- [TASK DETAILS] When the line containing "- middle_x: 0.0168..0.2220" appears in the entries below, begin printing there and stop after the line containing "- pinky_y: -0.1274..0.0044"; print each of those lines exactly and no other line.

=======

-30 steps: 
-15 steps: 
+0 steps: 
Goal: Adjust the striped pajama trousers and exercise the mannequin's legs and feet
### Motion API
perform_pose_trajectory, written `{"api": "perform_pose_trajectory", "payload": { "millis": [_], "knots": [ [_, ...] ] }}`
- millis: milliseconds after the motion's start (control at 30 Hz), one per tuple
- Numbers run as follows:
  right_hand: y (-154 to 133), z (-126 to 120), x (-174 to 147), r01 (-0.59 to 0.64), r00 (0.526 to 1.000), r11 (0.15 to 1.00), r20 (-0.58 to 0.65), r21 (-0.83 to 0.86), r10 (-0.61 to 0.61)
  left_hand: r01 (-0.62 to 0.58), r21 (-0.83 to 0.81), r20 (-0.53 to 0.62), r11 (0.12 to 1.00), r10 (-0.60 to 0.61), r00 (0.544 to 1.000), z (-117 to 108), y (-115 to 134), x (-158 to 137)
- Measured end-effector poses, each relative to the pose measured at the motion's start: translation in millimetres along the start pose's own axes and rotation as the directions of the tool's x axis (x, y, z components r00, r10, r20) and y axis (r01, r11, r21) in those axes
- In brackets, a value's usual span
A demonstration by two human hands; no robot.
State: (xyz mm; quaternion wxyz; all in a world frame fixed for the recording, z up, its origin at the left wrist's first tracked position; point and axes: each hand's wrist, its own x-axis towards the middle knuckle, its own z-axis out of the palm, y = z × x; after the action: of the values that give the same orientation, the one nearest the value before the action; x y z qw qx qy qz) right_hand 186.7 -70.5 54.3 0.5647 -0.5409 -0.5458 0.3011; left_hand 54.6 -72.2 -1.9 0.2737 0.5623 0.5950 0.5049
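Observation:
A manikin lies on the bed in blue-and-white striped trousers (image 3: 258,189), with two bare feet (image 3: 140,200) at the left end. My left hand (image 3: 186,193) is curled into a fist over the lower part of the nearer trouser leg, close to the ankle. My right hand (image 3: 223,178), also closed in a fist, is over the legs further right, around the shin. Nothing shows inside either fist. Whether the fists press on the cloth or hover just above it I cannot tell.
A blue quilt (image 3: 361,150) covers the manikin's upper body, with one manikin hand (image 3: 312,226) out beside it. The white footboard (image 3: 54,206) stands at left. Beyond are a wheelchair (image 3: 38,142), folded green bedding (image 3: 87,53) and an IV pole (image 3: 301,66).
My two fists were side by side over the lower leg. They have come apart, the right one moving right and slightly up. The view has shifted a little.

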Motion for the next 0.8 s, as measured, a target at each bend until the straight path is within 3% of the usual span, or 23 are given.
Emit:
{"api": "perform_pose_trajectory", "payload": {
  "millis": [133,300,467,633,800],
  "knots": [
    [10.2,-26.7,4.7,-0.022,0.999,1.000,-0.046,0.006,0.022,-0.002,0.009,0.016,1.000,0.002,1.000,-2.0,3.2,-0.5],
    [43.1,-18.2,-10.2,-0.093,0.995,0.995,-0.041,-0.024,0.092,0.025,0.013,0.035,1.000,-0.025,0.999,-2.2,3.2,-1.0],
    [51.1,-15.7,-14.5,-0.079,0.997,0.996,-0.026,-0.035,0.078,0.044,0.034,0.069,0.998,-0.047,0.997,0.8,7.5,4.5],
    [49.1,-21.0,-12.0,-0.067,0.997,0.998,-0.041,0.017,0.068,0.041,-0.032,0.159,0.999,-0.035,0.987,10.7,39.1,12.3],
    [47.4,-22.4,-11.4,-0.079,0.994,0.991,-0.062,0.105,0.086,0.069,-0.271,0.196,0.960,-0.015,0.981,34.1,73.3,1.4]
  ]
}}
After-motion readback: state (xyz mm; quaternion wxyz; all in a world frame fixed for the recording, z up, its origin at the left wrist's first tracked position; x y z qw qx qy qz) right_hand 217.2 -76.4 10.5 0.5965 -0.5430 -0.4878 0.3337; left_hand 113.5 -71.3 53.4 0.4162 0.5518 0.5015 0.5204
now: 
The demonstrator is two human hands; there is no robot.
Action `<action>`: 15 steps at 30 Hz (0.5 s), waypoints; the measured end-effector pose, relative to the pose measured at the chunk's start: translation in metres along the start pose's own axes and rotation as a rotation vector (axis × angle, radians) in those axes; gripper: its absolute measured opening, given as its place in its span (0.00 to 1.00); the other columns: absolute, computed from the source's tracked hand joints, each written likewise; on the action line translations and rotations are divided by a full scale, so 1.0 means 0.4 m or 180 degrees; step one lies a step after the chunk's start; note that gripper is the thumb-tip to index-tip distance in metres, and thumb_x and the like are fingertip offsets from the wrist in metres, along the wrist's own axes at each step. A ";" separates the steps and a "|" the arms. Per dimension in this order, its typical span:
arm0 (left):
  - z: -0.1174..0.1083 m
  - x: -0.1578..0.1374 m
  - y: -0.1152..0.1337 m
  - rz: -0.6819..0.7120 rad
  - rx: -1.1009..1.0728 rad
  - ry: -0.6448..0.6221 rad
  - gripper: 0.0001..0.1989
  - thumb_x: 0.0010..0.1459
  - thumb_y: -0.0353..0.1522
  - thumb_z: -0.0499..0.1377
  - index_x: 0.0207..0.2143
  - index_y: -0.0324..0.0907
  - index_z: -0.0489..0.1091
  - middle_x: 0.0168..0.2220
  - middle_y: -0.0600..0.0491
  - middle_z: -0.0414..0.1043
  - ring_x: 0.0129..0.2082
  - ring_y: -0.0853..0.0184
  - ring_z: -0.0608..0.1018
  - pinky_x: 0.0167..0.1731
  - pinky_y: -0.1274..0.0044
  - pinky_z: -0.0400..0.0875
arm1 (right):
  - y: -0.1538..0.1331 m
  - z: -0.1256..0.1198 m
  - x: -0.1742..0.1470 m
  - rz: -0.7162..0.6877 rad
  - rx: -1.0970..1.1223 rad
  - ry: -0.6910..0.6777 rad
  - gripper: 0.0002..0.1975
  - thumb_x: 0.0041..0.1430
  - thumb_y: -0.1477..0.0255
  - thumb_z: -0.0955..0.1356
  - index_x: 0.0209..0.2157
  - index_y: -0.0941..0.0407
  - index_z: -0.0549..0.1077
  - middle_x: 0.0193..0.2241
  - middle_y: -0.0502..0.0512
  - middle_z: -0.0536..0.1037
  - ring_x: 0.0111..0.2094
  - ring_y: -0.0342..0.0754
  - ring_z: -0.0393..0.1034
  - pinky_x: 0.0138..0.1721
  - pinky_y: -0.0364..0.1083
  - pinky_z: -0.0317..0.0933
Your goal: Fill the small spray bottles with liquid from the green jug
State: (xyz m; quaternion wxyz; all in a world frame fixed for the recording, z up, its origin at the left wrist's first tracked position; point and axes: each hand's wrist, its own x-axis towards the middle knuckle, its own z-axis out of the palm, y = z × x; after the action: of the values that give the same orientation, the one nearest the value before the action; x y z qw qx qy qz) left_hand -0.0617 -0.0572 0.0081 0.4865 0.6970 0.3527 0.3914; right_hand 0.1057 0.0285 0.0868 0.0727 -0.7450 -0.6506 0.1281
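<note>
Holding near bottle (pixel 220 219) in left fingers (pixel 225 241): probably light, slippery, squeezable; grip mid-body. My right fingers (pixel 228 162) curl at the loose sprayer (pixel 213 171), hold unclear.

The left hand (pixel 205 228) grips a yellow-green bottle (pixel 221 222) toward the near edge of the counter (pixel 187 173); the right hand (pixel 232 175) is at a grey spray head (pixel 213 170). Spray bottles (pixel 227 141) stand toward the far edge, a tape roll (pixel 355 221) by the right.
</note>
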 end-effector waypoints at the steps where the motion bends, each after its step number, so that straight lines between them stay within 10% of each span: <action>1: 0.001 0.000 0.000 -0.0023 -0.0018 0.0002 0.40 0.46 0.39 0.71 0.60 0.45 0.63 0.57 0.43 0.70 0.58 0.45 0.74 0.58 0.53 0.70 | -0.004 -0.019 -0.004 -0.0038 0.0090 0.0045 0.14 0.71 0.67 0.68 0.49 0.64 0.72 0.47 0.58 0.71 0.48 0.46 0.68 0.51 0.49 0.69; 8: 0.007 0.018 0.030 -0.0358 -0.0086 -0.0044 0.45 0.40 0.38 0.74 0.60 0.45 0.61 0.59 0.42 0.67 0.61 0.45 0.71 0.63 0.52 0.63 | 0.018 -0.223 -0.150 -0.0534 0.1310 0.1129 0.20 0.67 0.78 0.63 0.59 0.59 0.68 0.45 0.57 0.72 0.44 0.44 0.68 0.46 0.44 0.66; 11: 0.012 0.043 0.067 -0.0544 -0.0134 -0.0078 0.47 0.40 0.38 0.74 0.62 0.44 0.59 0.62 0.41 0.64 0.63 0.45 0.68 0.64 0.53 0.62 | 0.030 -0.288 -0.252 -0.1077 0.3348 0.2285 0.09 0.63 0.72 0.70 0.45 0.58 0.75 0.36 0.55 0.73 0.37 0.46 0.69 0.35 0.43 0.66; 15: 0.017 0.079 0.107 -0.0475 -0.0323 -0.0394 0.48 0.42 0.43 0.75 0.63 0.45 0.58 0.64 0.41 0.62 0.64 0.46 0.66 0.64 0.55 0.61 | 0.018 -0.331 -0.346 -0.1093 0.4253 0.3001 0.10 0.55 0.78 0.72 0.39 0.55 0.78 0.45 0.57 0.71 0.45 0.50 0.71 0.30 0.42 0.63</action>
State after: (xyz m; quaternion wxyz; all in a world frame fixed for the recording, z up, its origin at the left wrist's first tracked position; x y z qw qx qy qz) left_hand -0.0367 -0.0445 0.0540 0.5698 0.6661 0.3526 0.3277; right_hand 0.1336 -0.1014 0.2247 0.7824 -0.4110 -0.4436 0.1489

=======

- [ANSWER TO THIS EXERCISE]
  - middle_x: 0.0168..0.2220
  - middle_y: -0.0600..0.0491
  - middle_z: -0.0414..0.1043
  - ring_x: 0.0129..0.2082
  - ring_y: -0.0853..0.0184
  - ring_z: -0.0608..0.1018
  - pinky_x: 0.0167..0.1731
  - pinky_y: -0.1274..0.0044

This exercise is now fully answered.